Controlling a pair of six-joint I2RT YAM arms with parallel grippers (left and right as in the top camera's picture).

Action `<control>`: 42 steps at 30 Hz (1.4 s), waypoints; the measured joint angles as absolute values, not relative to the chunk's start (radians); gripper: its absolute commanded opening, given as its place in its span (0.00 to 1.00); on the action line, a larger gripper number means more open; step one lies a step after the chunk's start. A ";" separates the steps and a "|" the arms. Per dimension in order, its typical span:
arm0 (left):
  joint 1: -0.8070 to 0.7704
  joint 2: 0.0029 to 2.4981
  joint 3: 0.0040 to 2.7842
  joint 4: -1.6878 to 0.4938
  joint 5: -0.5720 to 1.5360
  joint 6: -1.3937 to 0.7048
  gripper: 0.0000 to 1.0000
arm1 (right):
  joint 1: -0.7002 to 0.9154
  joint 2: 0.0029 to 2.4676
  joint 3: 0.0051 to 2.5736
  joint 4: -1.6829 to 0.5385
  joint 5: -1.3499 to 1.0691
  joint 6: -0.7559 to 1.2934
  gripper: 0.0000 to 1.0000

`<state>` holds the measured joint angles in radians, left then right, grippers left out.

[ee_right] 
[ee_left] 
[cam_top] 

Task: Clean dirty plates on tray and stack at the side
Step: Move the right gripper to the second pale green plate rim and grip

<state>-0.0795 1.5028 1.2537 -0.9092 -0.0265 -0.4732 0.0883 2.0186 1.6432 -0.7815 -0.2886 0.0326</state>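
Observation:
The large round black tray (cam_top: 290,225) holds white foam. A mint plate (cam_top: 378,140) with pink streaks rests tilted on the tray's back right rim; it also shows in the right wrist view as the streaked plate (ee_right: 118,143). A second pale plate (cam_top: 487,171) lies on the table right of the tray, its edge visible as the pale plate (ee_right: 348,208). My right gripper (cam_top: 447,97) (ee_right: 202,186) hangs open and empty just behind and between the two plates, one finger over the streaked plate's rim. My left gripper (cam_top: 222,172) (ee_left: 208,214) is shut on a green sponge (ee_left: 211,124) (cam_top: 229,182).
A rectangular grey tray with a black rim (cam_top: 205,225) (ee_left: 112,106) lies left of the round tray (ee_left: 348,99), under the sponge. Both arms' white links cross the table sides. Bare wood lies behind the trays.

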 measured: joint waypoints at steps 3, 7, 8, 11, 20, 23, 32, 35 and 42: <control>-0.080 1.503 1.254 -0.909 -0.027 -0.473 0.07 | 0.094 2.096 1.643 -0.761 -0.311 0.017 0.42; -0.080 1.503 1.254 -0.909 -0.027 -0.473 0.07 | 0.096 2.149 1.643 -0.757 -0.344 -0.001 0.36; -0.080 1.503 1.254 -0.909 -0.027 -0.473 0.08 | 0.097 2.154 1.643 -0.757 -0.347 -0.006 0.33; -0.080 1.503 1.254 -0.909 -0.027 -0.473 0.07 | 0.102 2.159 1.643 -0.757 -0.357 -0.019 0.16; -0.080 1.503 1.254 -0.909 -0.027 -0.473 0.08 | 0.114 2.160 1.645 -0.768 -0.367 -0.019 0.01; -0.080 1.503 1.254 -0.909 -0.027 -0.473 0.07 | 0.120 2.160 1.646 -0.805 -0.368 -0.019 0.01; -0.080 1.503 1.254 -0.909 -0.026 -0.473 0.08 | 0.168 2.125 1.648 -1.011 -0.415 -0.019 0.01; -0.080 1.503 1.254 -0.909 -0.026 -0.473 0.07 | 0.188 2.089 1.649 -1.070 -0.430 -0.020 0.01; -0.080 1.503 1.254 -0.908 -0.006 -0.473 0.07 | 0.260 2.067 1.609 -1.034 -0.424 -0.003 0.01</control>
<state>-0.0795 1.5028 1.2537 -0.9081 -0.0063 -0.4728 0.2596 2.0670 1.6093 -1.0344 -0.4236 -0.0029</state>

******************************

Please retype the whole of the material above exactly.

→ **Result**:
Controlling a pair of six-joint I2RT YAM arms with parallel grippers (left and right as in the top camera's picture).

Action `<control>`: 42 steps at 30 Hz (1.4 s), waypoints; the measured joint angles as absolute values, not relative to the chunk's start (radians); gripper: its absolute commanded opening, given as its place in its span (0.00 to 1.00); on the action line, a larger gripper number means more open; step one lies a step after the chunk's start. A ";" separates the steps and a "|" the arms. Per dimension in order, its typical span:
arm0 (left):
  joint 1: -0.8070 to 0.7704
  joint 2: 0.0029 to 2.4981
  joint 3: 0.0040 to 2.7842
  joint 4: -1.6878 to 0.4938
  joint 5: -0.5720 to 1.5360
  joint 6: -1.3937 to 0.7048
  gripper: 0.0000 to 1.0000
arm1 (right):
  joint 1: -0.7002 to 0.9154
  joint 2: 0.0029 to 2.4676
  joint 3: 0.0051 to 2.5736
  joint 4: -1.6829 to 0.5385
  joint 5: -1.3499 to 1.0691
  joint 6: -0.7559 to 1.2934
  gripper: 0.0000 to 1.0000

`<state>` holds the measured joint angles in radians, left then right, grippers left out.

[ee_right] 
[ee_left] 
[cam_top] 

Task: Clean dirty plates on tray and stack at the side
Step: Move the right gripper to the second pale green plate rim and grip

<state>-0.0795 1.5028 1.2537 -0.9092 -0.0265 -0.4732 0.0883 2.0186 1.6432 -0.7815 -0.2886 0.0326</state>
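Observation:
The large round black tray (cam_top: 290,225) holds white foam. A mint plate (cam_top: 378,140) with pink streaks rests tilted on the tray's back right rim; it also shows in the right wrist view as the streaked plate (ee_right: 118,143). A second pale plate (cam_top: 487,171) lies on the table right of the tray, its edge visible as the pale plate (ee_right: 348,208). My right gripper (cam_top: 447,97) (ee_right: 202,186) hangs open and empty just behind and between the two plates, one finger over the streaked plate's rim. My left gripper (cam_top: 222,172) (ee_left: 208,214) is shut on a green sponge (ee_left: 211,124) (cam_top: 229,182).
A rectangular grey tray with a black rim (cam_top: 205,225) (ee_left: 112,106) lies left of the round tray (ee_left: 348,99), under the sponge. Both arms' white links cross the table sides. Bare wood lies behind the trays.
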
 measured: joint waypoints at steps 3, 7, 8, 11, 20, 23, 32, 35 and 42: <control>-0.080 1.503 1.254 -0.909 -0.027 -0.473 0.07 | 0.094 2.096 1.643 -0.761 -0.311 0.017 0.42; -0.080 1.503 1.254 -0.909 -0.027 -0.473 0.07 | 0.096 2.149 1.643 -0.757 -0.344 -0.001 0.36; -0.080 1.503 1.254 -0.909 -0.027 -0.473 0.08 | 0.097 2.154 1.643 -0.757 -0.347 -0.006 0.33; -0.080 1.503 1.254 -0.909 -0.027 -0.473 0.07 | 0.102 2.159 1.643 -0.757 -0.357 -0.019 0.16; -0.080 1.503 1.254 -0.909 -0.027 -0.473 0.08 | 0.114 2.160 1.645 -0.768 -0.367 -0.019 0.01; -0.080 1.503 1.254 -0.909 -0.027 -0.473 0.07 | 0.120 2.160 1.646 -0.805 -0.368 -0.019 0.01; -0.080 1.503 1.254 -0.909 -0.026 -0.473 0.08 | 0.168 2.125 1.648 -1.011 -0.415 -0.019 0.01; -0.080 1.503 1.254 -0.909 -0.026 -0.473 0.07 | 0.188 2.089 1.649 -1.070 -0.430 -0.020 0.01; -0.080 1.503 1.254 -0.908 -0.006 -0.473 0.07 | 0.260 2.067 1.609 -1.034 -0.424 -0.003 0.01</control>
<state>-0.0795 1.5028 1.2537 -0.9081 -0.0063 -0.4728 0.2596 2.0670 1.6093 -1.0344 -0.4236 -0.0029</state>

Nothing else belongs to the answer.